En ce qui concerne les niches fiscales concernant l'immobilier, devrions-nous y toucher? "Le moins possible parce qu'aujourd'hui vous avez un réel défi à construire de plus en plus de maisons", justifie le ministre. Parmi ces dispositifs (Pinel, LMNP, Censi-Bouvard, investissements forestiers, etc.) sont "beaucoup très utiles". Même si, dans le cas où un appareil ne fonctionne pas correctement, "il est nécessaire de pouvoir le voir ou l'ajuster à nouveau", alors jugez-le. "Pour moi, l'urgence n'est pas du tout". Selon nos calculs, il n'y a pas moins de 90 échappatoires fiscales à domicile qui profitent aux ménages selon la loi de financement la plus récente.

"Pour moi, l'urgence, c'est de rendre les acteurs visibles", explique Julien Denormandie. "Si vous êtes un promoteur, un opérateur, (…) vous ne savez jamais quelle année de sauce vous allez manger l'année prochaine". "Je préconise la stabilité" et Julien Denormandie s'assure que cela n'affecte pas le PTZ ou Pinel par exemple.

Le ministre a également évoqué le nouveau régime fiscal applicable aux investissements dans l'ancien qui porte son nom. Il permet de réduire ses impôts dans les mêmes conditions que le Pinel, à condition que la quantité de travail représente au moins 25% de la transaction. "J'ai introduit ce nouveau dispositif (…) car aujourd'hui, notre pays est confronté à un véritable fléau, c'est la qualité du logement". "Des millions de maisons sont malsaines ou vides (…) Face à cela, la réhabilitation, la rénovation de logements est une priorité, bien que peut-être la plus importante de la politique du logement", a-t-il analysé.

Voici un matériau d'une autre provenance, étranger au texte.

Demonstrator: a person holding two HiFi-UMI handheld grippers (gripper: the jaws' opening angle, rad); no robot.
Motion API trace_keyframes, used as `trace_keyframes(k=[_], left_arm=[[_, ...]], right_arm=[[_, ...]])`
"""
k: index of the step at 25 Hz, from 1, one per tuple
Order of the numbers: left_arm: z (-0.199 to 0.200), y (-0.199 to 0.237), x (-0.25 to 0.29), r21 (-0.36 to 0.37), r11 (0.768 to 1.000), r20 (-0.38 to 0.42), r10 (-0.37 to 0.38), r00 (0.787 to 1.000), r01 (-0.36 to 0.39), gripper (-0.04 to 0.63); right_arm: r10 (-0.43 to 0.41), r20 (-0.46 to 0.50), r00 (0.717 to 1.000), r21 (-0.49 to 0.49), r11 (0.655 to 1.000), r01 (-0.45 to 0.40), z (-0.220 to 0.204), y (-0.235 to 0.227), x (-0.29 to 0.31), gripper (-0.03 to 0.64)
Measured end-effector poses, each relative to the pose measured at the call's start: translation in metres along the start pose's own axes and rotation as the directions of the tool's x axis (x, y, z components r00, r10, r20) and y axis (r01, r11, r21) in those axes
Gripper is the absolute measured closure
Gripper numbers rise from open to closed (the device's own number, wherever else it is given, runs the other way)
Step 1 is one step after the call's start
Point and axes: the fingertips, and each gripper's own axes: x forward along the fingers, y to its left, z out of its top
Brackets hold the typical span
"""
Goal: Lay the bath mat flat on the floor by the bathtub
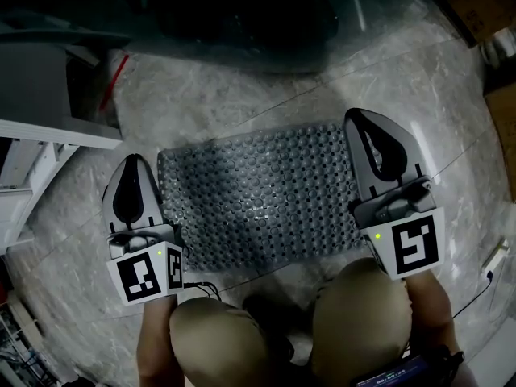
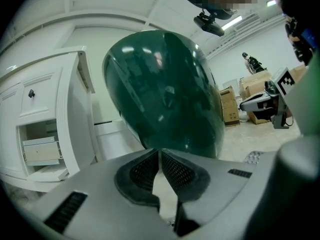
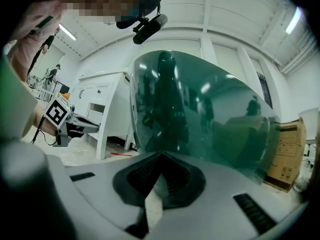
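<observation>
The grey studded bath mat (image 1: 258, 200) lies flat on the marbled floor (image 1: 226, 95) near the dark green bathtub (image 1: 242, 22). The left gripper (image 1: 133, 164) and right gripper (image 1: 359, 119) flank it, jaws pressed together, empty

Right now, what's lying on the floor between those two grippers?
The bath mat lies spread flat on the floor between the left gripper and the right gripper. The head view shows this.

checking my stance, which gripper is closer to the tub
The right gripper: its tip sits farther forward, nearer the dark bathtub; the left gripper hangs back, left of the bath mat.
</observation>
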Motion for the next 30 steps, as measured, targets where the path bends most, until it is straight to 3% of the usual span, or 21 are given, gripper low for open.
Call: trace_keyframes(k=[30], left_arm=[[-0.0066,-0.0054,0.003,0.008,1.0,-0.004,-0.02,1.0,0.02,0.554]], right_arm=[[0.003,-0.011,1.0,-0.021,1.0,-0.004,-0.0041,0.0013,0.0024,0.6]])
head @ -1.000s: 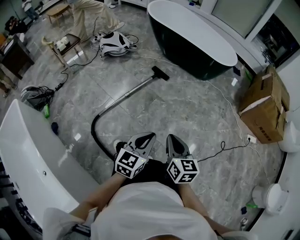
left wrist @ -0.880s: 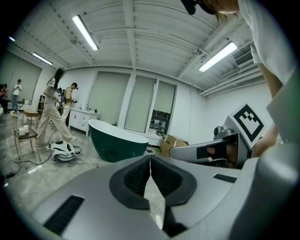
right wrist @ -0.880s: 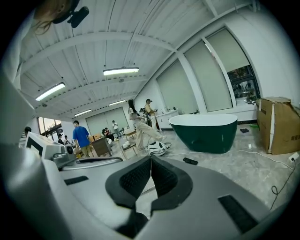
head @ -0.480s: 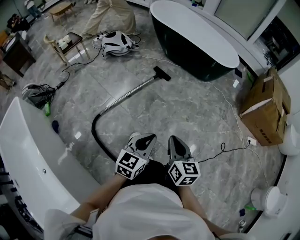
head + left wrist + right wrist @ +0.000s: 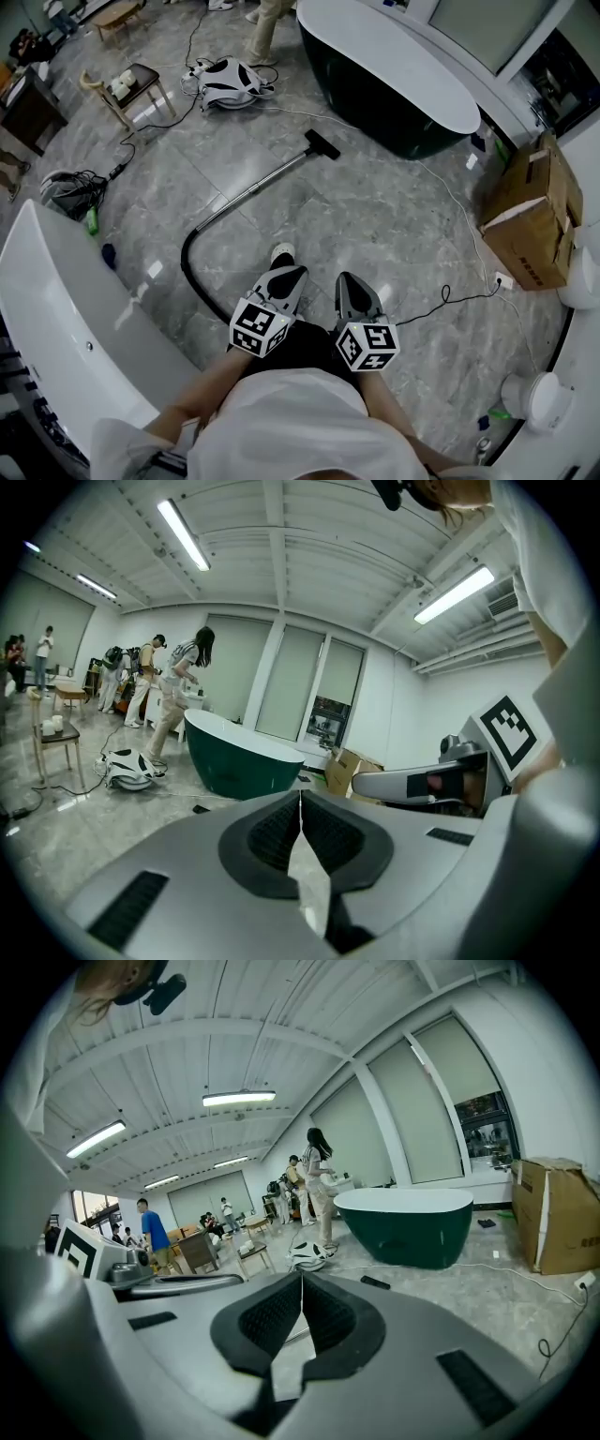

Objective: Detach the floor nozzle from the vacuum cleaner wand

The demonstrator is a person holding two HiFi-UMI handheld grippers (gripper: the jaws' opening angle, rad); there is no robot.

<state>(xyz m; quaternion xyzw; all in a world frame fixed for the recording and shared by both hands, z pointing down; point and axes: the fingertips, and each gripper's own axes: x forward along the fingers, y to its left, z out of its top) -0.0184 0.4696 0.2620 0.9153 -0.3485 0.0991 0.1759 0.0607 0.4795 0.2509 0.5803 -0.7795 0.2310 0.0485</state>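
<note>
Floor nozzle (image 5: 322, 145): it lies flat on the grey floor, close to the dark green bathtub (image 5: 375, 103). It is joined to the end of the wand.
Wand (image 5: 251, 192): a long silver tube lying on the floor. It runs from the nozzle back to the black hose (image 5: 190, 272).
Hose: it bends round in a curve, and that curve is near the left gripper.
Left gripper (image 5: 291, 273): held low, close in front of the person's body. It points forward and a little down. Its fingers are pressed tight together with nothing in them.
Right gripper (image 5: 349, 278): just beside the left one, pointing the same way. Its fingers are closed too, with nothing in them.
Arms: both are bent and tucked in close to the body.
Nozzle and fingers: the nozzle is well ahead of both grippers, and neither touches it.
Vacuum cleaner body (image 5: 225, 84): on the floor, far past the nozzle.
</note>
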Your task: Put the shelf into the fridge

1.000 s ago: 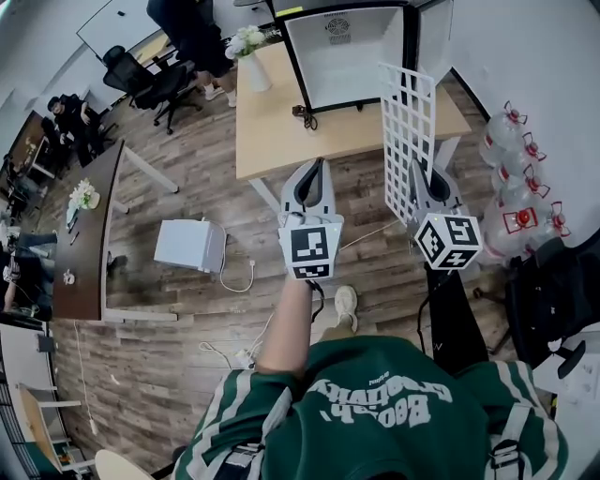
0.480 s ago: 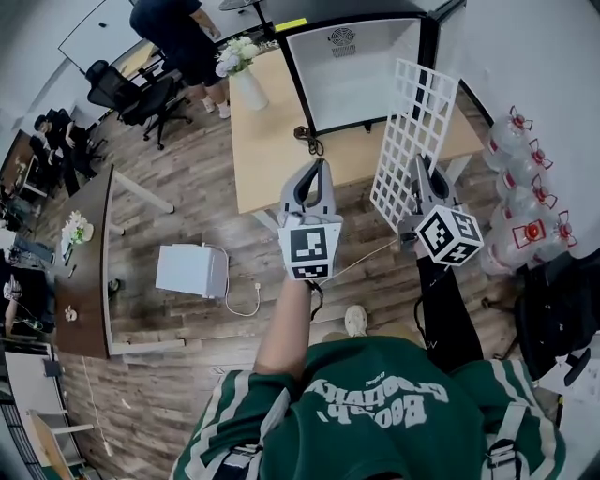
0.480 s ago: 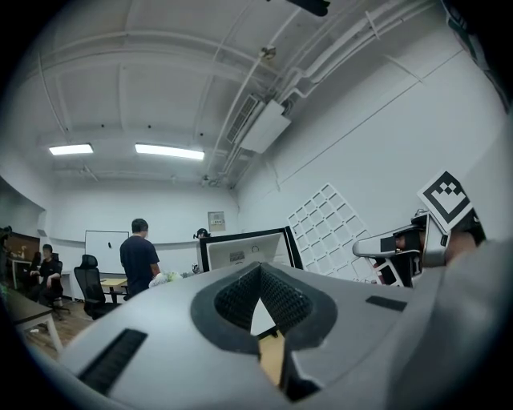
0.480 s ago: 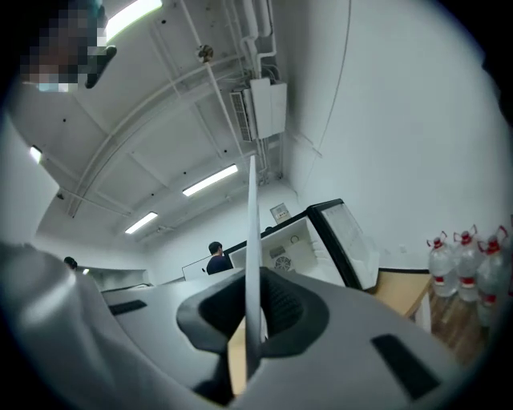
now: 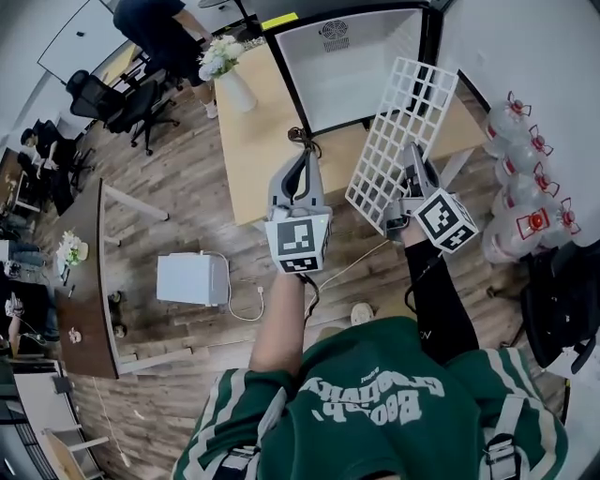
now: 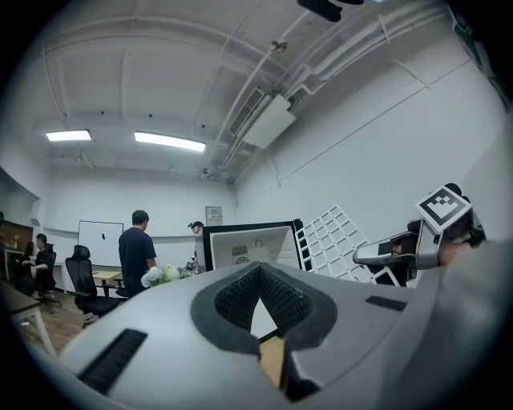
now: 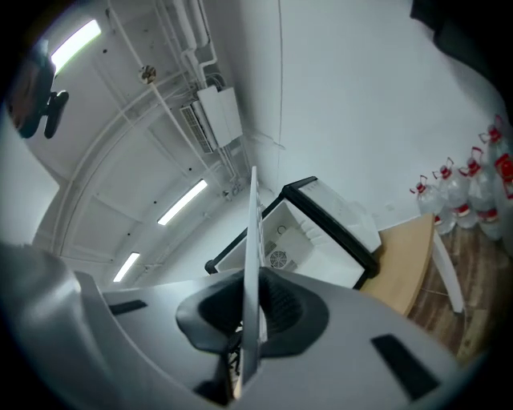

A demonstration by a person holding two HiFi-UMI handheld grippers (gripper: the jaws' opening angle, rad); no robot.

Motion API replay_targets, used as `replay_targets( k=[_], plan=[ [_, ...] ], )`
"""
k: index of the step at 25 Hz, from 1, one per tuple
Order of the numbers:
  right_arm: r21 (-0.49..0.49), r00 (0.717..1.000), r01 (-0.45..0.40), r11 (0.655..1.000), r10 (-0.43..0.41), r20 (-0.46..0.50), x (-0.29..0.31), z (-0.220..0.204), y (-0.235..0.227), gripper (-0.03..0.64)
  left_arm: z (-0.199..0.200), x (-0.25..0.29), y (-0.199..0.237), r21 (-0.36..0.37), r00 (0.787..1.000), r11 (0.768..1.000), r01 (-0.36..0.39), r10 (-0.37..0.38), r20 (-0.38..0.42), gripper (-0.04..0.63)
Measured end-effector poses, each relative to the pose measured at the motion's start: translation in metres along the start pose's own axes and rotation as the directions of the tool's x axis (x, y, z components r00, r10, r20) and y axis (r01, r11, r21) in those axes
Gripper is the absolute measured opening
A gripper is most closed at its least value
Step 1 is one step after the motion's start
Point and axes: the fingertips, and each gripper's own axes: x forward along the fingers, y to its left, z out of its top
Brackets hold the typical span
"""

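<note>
Nearest the camera is the person's green shirt (image 5: 375, 403), with both arms reaching forward. The left gripper (image 5: 302, 159) has its jaws pressed together with nothing between them. To its right, the right gripper (image 5: 411, 155) is clamped on the lower edge of the white grid shelf (image 5: 398, 117), which tilts in the air just in front of the fridge (image 5: 361, 75) and not yet inside it. Below lies a wood-plank floor (image 5: 187, 216) with a white box (image 5: 192, 278) and a loose cable on it. The fridge stands open on a light wooden table (image 5: 253, 150), beside a vase of flowers (image 5: 225, 70). Water bottles (image 5: 525, 202) line the white wall on the right. Further left are a dark desk (image 5: 89, 272), office chairs (image 5: 122, 94) and a standing person (image 5: 155, 23).
</note>
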Motion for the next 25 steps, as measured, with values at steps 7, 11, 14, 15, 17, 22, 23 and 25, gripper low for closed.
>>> replay_targets(
  k=[7,11,14,15,17,22,23,25],
  plan=[
    [0.132,0.999,0.001,0.991,-0.008,0.047,0.033,0.004,-0.015,0.031,-0.020,0.026,0.009,-0.017,1.000,1.000,0.007,-0.007,-0.030,-0.002],
    [0.224,0.997,-0.008,0.974,-0.010,0.076,0.061,0.008,-0.025,0.031,-0.028,0.046,0.017,-0.021,0.999,1.000,0.004,-0.005,-0.046,-0.002],
    [0.273,0.996,-0.017,0.962,-0.008,0.087,0.081,0.010,-0.034,0.031,-0.034,0.064,0.022,-0.016,0.998,1.000,-0.007,0.006,-0.059,-0.002],
    [0.284,0.996,-0.021,0.959,-0.005,0.089,0.087,0.011,-0.037,0.031,-0.037,0.069,0.023,-0.018,0.998,1.000,-0.012,0.011,-0.065,-0.002],
    [0.306,0.995,-0.031,0.952,0.001,0.096,0.101,0.014,-0.042,0.031,-0.043,0.081,0.025,-0.030,0.997,0.999,-0.017,0.015,-0.075,-0.002],
    [0.353,0.992,-0.060,0.934,0.018,0.122,0.126,0.023,-0.050,0.032,-0.069,0.100,0.024,-0.113,0.993,0.993,-0.020,0.007,-0.117,-0.002],
    [0.356,0.992,-0.067,0.932,0.023,0.124,0.130,0.025,-0.050,0.032,-0.077,0.101,0.023,-0.146,0.991,0.989,-0.019,0.000,-0.130,-0.002],
    [0.359,0.991,-0.080,0.930,0.036,0.127,0.137,0.029,-0.051,0.032,-0.095,0.103,0.017,-0.229,0.987,0.973,-0.001,-0.035,-0.156,-0.002]
  ],
)
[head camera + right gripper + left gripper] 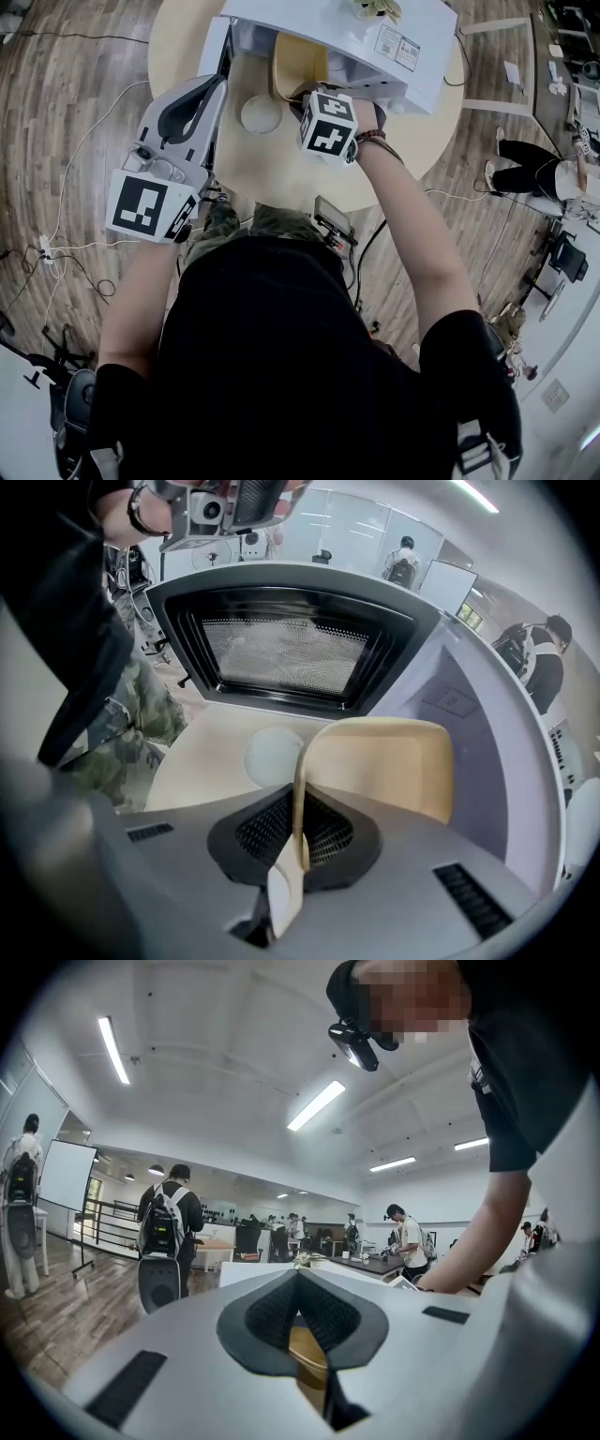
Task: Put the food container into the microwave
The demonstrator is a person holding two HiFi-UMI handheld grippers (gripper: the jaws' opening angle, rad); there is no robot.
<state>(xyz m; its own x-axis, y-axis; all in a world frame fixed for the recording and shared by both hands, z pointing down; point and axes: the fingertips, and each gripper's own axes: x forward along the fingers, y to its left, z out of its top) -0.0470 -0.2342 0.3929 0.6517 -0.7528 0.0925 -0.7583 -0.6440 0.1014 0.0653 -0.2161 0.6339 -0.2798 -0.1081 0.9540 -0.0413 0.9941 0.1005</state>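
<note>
The round wooden table [281, 178] is cut off by the frame's top edge. On it stands the white microwave [309, 23], whose cavity is hidden under its own top in the head view, and its mesh-windowed door [281, 653] hangs open. The tan food container [384, 766] sits at centre frame, in front of the opening. The right gripper [298, 808] points steeply down from an outstretched forearm, its jaws clamped on the container's rim. The left gripper [298, 1279] lies level at the upper left of the head view with its jaws together, apparently empty. A pale disc [260, 114] lies on the table. The print on the microwave's label [397, 47] is too small to read.
</note>
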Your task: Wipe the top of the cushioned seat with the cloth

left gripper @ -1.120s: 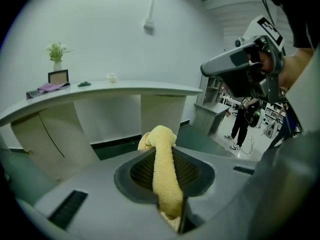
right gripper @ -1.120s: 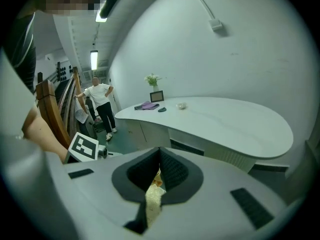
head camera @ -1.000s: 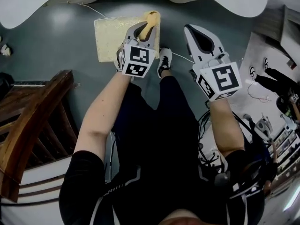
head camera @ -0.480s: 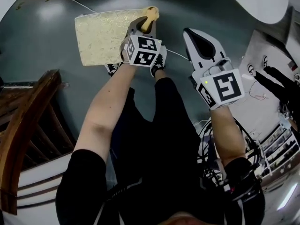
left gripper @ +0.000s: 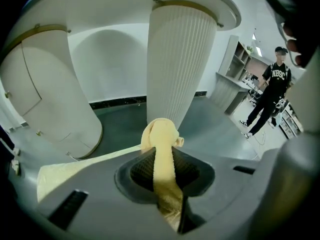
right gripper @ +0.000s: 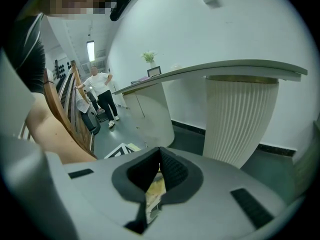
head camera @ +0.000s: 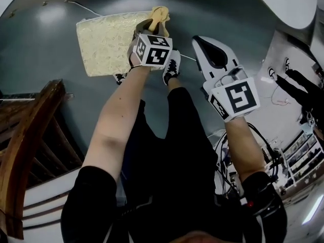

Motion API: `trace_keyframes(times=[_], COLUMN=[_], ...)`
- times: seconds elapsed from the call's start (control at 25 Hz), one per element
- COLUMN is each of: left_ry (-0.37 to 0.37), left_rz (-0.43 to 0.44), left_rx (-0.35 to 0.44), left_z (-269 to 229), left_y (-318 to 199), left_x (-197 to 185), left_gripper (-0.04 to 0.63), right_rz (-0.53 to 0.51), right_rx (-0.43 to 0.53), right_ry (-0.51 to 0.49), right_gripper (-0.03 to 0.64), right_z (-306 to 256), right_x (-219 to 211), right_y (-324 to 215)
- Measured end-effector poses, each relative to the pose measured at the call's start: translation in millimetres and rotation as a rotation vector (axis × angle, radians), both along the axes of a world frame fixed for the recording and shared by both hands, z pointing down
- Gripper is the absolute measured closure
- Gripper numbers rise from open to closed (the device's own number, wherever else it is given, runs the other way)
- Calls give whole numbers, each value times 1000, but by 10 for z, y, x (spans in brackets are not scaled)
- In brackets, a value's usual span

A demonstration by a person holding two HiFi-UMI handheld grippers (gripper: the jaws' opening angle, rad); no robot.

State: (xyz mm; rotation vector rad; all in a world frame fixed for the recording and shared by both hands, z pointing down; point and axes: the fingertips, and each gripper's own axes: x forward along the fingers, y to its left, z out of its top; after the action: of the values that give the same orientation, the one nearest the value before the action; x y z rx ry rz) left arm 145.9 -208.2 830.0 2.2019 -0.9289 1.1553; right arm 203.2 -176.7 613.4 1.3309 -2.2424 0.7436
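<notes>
The left gripper [head camera: 156, 21] is clamped on a yellow terry cloth [head camera: 160, 14] at the 3 o'clock edge of the cream square cushioned seat [head camera: 104, 42]. The right gripper [head camera: 201, 42], jaws together, hovers at 2 o'clock. A brown wooden chair [head camera: 30, 135] crowds 8 o'clock.

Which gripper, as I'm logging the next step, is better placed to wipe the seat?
Left: the left gripper grips the cloth above the cushioned seat; the right gripper is empty, beside it.
</notes>
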Motion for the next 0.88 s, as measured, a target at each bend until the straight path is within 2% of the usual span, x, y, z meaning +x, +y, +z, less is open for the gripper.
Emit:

Avant d’indiquer que toutes les décisions d’implémentation de ce dispositif avaient été signées vendredi dernier. 222 villes sont déjà impliquées, telles que Poitiers ou Cahors. Selon Julien Denormandie, si une personne achète une maison de 150 000 euros et réalise 50 000 euros de travaux, l’État versera 42 000 euros au propriétaire par le biais de cette nouvelle aide fiscale. L'objectif: "améliorer la qualité du bâtiment".

Aucun défenseur de la modification des droits de succession

"Je ne suis pas en faveur des droits de succession", a-t-il averti. "Il ne faut pas oublier qu'en France, la majorité des propriétaires immobiliers font partie de la classe moyenne ou même de la classe moyenne inférieure". Cependant, "pour de nombreuses familles, cet héritage immobilier, en particulier lorsque vous avez une famille modeste, vous avez travaillé dur, vous avez parfois dû le gérer et vous voulez pouvoir le transmettre à vos enfants".

Concernant la bataille juridique du maire de Paris, qui réclame 12,5 millions d'euros contre Airbnb pour 1 000 annonces illégales, le ministre a estimé qu'il n'était pas nécessaire de généraliser l'enregistrement des logements locatifs pour de courtes périodes. "Cela dépend des villes (…) Vous avez des villes où Airbnb n'est pas un problème", bien qu'il existe des "abus insupportables". Julien Denormandie ne veut pas "faire honte aux propriétaires pour les arnaqueurs … Vous avez des plateformes qui abusent aujourd'hui et c'est pourquoi je déclare cette guerre contre les abus (…).

"Je viens de renforcer les sanctions prévues dans la loi sur le logement (…) elles sont en vigueur depuis un mois et demi." "À cause de ces abus, vous avez parfois des quartiers entiers qui vident leur population, des appartements qui ne sont pas habités du tout. Je ne veux pas que Paris ou d'autres villes deviennent des villes de musées", même s'il s'agit de touristes très importants, il a indiqué. Avant de décider: "nous devons respecter les règles, nous ne sommes pas dans la loi de la jungle".